> _Exercise prompt_:
The listing below needs to be copied in full, exactly.

> _Supplied data_:
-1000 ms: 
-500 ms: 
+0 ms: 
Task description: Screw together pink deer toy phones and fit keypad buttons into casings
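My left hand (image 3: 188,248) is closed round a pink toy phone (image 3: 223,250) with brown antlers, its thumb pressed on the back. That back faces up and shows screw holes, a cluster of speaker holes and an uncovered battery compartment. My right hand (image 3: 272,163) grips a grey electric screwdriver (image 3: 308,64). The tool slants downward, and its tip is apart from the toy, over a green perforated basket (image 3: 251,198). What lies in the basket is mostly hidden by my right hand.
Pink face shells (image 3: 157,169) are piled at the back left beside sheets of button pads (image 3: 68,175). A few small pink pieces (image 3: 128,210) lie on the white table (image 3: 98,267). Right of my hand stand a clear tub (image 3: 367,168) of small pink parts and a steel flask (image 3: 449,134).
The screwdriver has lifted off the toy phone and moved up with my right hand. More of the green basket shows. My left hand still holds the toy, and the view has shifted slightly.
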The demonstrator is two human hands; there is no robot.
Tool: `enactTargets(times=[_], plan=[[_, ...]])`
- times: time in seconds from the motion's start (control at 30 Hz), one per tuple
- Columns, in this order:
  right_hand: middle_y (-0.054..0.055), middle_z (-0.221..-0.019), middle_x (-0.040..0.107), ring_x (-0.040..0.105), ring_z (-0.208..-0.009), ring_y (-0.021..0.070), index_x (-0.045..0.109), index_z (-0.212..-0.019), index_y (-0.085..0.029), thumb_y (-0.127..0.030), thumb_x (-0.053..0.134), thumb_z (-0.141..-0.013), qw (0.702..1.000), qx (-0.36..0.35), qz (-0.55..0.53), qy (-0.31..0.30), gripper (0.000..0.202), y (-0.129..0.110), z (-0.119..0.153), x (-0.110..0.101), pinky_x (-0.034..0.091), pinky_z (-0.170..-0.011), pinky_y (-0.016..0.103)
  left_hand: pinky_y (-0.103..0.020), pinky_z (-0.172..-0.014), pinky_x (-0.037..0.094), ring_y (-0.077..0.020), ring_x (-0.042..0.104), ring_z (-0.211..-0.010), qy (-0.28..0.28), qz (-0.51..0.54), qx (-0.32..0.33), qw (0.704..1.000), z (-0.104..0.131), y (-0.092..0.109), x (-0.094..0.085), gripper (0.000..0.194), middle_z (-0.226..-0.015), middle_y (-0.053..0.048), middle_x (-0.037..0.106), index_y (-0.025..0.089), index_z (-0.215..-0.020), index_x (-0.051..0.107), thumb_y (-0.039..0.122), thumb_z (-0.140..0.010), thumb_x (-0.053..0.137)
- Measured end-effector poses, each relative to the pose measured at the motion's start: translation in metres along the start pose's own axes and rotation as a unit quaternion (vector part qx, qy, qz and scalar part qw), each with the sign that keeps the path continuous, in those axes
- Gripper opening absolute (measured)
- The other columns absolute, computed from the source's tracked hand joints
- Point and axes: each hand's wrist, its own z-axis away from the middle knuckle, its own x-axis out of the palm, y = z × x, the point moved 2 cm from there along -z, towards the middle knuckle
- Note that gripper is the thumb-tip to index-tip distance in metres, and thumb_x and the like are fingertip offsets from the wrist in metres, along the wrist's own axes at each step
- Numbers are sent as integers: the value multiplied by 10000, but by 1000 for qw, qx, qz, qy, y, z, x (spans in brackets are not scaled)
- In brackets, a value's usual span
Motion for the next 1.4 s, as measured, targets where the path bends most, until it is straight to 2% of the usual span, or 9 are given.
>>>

> _Written response_:
-1000 ms: 
-500 ms: 
+0 ms: 
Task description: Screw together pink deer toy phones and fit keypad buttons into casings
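My left hand (image 3: 188,248) is closed round a pink toy phone (image 3: 223,250) with brown antlers, its thumb pressed on the back. That back faces up and shows screw holes, a cluster of speaker holes and an uncovered battery compartment. My right hand (image 3: 272,163) grips a grey electric screwdriver (image 3: 308,64). The tool slants downward, and its tip is apart from the toy, over a green perforated basket (image 3: 251,198). What lies in the basket is mostly hidden by my right hand.
Pink face shells (image 3: 157,169) are piled at the back left beside sheets of button pads (image 3: 68,175). A few small pink pieces (image 3: 128,210) lie on the white table (image 3: 98,267). Right of my hand stand a clear tub (image 3: 367,168) of small pink parts and a steel flask (image 3: 449,134).
The screwdriver has lifted off the toy phone and moved up with my right hand. More of the green basket shows. My left hand still holds the toy, and the view has shifted slightly.
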The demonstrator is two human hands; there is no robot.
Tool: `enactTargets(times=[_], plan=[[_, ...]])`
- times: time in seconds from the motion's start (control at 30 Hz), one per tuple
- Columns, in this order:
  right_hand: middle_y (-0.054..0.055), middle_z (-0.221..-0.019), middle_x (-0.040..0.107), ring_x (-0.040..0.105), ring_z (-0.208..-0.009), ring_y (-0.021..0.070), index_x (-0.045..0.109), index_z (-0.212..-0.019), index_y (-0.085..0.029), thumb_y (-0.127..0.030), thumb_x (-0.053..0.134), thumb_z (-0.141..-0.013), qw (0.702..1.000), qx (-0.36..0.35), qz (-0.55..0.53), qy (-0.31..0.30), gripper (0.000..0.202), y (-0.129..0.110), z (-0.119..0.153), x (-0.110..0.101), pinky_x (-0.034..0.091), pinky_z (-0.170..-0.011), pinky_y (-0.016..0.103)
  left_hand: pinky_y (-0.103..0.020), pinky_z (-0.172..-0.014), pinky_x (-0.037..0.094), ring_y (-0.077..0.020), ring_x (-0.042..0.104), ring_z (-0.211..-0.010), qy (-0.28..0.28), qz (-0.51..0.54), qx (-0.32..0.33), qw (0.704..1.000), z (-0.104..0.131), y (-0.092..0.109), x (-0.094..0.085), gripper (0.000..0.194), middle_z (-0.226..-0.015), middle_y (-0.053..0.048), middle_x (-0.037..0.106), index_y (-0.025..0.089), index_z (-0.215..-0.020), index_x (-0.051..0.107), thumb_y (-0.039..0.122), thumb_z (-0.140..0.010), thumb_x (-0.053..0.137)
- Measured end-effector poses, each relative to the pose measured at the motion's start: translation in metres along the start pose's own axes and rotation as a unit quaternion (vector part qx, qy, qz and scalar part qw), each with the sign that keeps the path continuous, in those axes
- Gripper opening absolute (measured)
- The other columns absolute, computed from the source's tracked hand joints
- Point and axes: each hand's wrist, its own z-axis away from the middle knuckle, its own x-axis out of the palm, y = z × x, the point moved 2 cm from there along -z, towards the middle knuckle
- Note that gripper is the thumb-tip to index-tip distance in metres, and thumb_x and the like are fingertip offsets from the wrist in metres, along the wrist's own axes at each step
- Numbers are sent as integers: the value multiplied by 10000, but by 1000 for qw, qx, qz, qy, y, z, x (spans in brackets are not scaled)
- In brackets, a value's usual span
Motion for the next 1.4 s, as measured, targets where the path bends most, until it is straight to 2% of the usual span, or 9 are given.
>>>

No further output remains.